## What the task requires
Print word for word the first line of the listing below and every line after it, through the line with "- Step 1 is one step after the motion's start". Leave out the pictures and the rest.

## Given material
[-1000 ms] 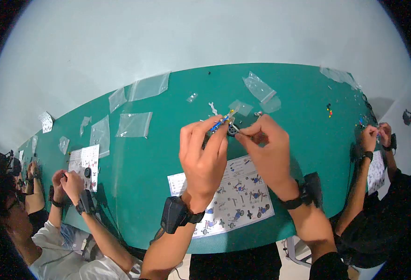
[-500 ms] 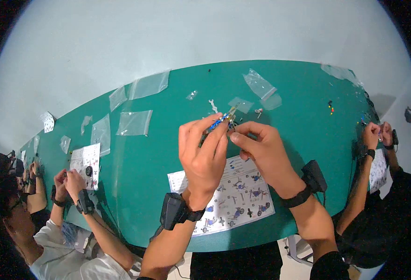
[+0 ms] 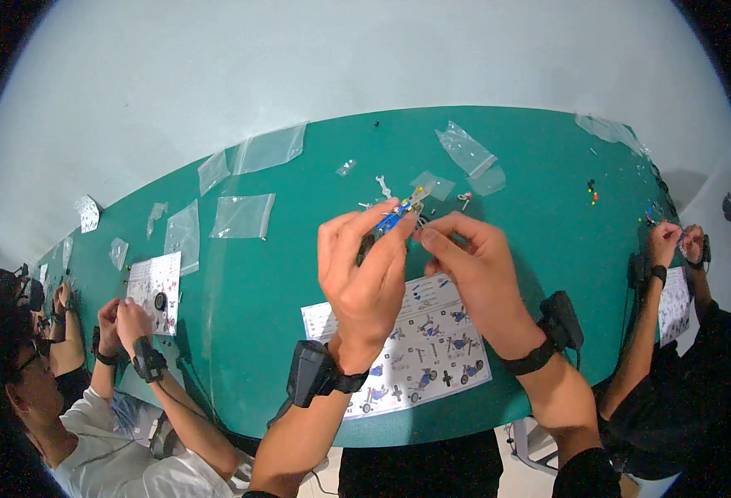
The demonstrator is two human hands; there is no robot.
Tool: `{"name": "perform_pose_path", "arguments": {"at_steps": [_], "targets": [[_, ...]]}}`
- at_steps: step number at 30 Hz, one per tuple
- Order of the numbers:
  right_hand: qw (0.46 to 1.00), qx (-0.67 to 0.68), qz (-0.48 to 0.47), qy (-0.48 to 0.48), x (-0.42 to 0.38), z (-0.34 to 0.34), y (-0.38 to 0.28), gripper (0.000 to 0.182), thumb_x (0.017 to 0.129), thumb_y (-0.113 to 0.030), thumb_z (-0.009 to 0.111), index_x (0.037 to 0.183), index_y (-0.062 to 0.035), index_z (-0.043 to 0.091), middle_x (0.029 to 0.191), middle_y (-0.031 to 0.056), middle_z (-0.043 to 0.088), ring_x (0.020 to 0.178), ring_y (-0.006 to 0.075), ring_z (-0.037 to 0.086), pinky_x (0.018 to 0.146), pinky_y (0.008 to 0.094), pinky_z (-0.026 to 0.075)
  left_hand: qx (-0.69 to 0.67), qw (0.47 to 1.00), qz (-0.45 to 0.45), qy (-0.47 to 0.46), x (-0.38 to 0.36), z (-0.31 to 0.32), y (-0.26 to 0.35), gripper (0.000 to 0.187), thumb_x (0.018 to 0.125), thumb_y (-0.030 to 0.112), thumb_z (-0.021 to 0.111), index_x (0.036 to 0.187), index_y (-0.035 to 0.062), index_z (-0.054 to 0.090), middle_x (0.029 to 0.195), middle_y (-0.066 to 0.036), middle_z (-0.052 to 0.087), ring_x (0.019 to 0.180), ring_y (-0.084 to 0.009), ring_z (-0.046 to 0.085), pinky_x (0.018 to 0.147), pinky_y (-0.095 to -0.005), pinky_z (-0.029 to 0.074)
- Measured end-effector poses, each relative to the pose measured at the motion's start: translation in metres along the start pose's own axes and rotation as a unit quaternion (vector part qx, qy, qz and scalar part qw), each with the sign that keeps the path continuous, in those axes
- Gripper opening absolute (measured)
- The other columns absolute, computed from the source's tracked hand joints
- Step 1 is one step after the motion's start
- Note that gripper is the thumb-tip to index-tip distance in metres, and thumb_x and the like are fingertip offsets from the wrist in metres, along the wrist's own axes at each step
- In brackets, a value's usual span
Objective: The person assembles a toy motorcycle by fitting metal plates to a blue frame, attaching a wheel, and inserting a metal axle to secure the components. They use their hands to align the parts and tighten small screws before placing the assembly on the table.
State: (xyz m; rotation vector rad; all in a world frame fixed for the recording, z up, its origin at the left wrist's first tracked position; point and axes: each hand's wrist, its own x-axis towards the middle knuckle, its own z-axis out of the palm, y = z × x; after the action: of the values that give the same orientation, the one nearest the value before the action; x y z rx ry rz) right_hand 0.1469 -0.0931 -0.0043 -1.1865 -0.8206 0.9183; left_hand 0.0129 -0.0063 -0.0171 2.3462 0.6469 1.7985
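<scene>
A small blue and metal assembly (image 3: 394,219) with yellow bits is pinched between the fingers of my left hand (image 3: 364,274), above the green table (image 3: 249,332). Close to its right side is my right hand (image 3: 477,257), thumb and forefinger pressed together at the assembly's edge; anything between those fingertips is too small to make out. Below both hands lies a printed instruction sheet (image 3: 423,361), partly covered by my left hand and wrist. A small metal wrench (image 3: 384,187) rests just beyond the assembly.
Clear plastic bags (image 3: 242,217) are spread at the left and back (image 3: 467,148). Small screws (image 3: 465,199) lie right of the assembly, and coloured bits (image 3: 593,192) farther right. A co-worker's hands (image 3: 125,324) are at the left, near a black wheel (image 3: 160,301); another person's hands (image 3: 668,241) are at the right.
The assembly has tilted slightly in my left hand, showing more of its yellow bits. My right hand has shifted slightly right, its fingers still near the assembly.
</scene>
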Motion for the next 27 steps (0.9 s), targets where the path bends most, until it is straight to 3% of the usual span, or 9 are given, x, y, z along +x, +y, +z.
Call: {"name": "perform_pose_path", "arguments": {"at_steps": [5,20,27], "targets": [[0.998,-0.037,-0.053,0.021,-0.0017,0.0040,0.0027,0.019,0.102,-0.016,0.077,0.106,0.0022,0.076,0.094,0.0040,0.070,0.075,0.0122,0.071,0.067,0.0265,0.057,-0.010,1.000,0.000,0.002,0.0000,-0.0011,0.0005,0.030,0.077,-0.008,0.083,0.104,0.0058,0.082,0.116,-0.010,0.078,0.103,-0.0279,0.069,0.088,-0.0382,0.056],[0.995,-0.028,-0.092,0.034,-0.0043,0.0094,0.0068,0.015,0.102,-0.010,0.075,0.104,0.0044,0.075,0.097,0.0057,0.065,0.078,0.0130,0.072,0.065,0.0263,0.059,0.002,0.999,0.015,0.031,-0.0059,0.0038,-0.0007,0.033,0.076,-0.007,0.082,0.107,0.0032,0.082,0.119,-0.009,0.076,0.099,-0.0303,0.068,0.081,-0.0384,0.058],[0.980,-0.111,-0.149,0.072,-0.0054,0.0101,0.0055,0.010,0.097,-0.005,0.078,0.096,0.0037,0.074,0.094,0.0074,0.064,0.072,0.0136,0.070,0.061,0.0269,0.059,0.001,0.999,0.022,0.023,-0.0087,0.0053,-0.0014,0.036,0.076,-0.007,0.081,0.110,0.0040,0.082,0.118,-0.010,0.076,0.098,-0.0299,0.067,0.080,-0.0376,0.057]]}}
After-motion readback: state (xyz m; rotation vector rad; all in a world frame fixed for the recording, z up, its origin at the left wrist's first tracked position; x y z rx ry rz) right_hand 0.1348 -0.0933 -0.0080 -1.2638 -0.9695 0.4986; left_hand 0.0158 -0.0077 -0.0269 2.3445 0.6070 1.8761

## Problem solution
[-1000 ms] 
[-500 ms] 
[+0 ms] 
The demonstrator is two human hands; there is no robot.
Tool: `{"name": "perform_pose_path", "arguments": {"at_steps": [_], "targets": [[_, ...]]}}`
- at_steps: step number at 30 Hz, one per tuple
- Order of the numbers:
  right_hand: qw (0.46 to 1.00), qx (-0.67 to 0.68), qz (-0.48 to 0.47), qy (-0.48 to 0.48), x (-0.42 to 0.38), z (-0.34 to 0.34), y (-0.38 to 0.28), gripper (0.000 to 0.182), thumb_x (0.017 to 0.129), thumb_y (-0.113 to 0.030), thumb_z (-0.009 to 0.111), index_x (0.037 to 0.183), index_y (-0.062 to 0.035), index_z (-0.043 to 0.091), middle_x (0.029 to 0.191), middle_y (-0.031 to 0.056), middle_z (-0.043 to 0.088), ring_x (0.020 to 0.178), ring_y (-0.006 to 0.075), ring_z (-0.037 to 0.086), pinky_x (0.018 to 0.146), pinky_y (0.008 to 0.094), pinky_z (-0.026 to 0.075)
  left_hand: qx (-0.69 to 0.67), qw (0.47 to 1.00), qz (-0.45 to 0.45), qy (-0.47 to 0.46), x (-0.38 to 0.36), z (-0.31 to 0.32), y (-0.26 to 0.35), gripper (0.000 to 0.187), thumb_x (0.018 to 0.125), thumb_y (-0.030 to 0.112), thumb_z (-0.021 to 0.111), index_x (0.036 to 0.187), index_y (-0.035 to 0.062), index_z (-0.054 to 0.090), middle_x (0.029 to 0.195), middle_y (-0.066 to 0.036), middle_z (-0.052 to 0.087), ring_x (0.019 to 0.180), ring_y (-0.084 to 0.009), ring_z (-0.046 to 0.085), pinky_x (0.018 to 0.147), pinky_y (-0.095 to -0.005), pinky_z (-0.029 to 0.074)
- Measured end-effector poses, each relative to the pose measured at the motion's start: translation in metres along the start pose's own axes and rotation as a unit quaternion (vector part qx, qy, qz and scalar part qw), each with the sign that keeps the path continuous, in those axes
- Gripper opening absolute (measured)
- The other columns absolute, computed from the source's tracked hand joints
- Step 1 is one step after the motion's start

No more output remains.